Они писали, но в книжной кофейне никогда не говорили о содержании писем. Он гасил ее сигареты, она отхлебывала из его чашки пуэрх и морщилась. Листали книги, перебирали связки абзацев, смеялись, когда она, гнусавя, читала напыщенные начала новых романов. Пересказывали домашнее. Им не было от этого грустно, от домашнего. Потому что можно было прийти домой и еще до того, как домашний голос припечатает «ужинать», щелкнуть удалить-отправить и, разрезая утиную грудку, мечтать о том, как тот, другой, видит появляющиеся пантакли слогов, журавлиные вереницы предложений, грустит возле последней точки.
Честно говоря, он не очень верил ей. Он не до конца верил в ванную и английское мыло. Она же верила в закат и похороны дней. Он подсчитывал, а если я напишу все же то, чего опасаешься написать в каждом письме, потому что даже стертое, оно останется следком самолета среди пышных дымных облаков других слов? Если я напишу «я люблю тебя», изменит ли это что-то? Наши недолгие встречи в кофейне, после которых каждый натягивает плащ своей жизни и растворяется в ярмарочной Самотеке? Ее жизнь-белые шкафчики? Мою жизнь-осеннее дерево?
И вот он стал думать и подсчитывать. Письма приходили, все тревожнее и тревожнее. В кофейне, правда, она была прежней: безмятежное лицо, смущаясь, трет нос, студенческие рукава с митенками, близорукая близость к странице, при прощании снупи, привязанный к рюкзачку, оживал и подпрыгивал за ее спиной.
Когда получил короткое ее письмо -- мне кажется, я скоро умру – подумал, ну вот, глупости. Умру в дождь, или как там у Теннесси. Одни иллюзии. Которые-то и понимать нечего. После разглядел распушенным, почти растворившимся следком самолета – ее люблю. Первоначальную кладку под умру.
Он заволновался и заходил по комнате. Его назойливое, давно жужжащее над ухом слово стало простой формой вежливости. Нужно было ответить правду – широко, как шире ее рук могут быть его руки. И забылся, обтесывая мысль – люблю – как вдруг голос, ужинать, он испугался, вздрогнул и случайно отправил пустое письмо.
Назавтра ее уже не было в кофейне. Месяц он ждал. Официант – щеголь в полосатой рубашке – понимающе подходил, разводил руками: не появлялась.

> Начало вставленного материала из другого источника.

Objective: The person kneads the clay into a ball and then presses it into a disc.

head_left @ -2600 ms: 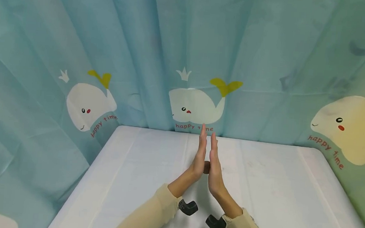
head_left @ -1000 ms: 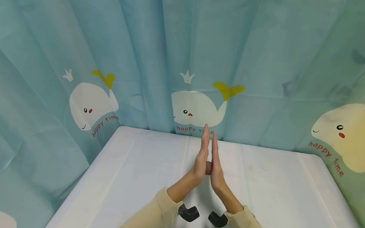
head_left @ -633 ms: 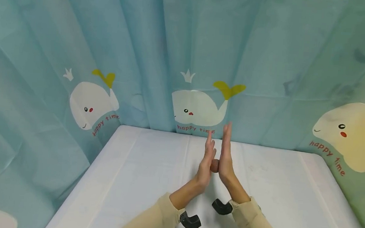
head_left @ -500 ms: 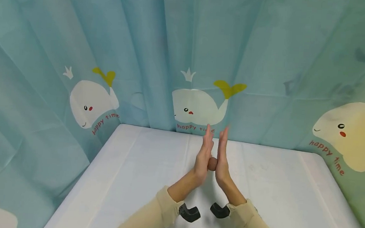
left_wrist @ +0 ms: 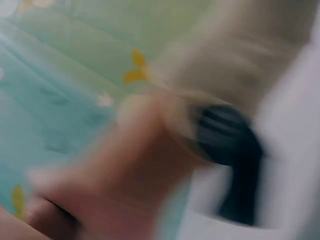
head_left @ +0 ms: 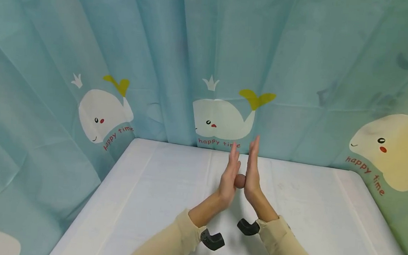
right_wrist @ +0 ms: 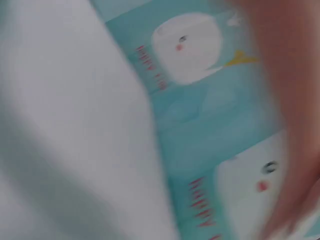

И он так и не понял бы: умерла она вообще, в принципе, или умерла -- для него.
Если бы однажды, в другом кафе, с другой девушкой, когда все просто устроено и можно говорить люблю, шаря трубочкой в последних пузырях молочного коктейля, не заметил за витриной промелька подпрыгивающего снупи. Выбежал, догнал. Посмеялись.
В тот же вечер получил от нее последнее пустое письмо.
Сердце не выносит пустоты.
Наверное, она, облюбовав новую кофейню, уставленную стеллажами, водит пальцем по странице и оставляет розовую линейку в толще книги, когда приносят ее вечный капуччино. И ждет того, кто сможет не сплоховать и не ввести под кожу – с цыпками, беловатыми пятнами, шрамиками и волосками – смертельный, холостой воздух пустого шприца.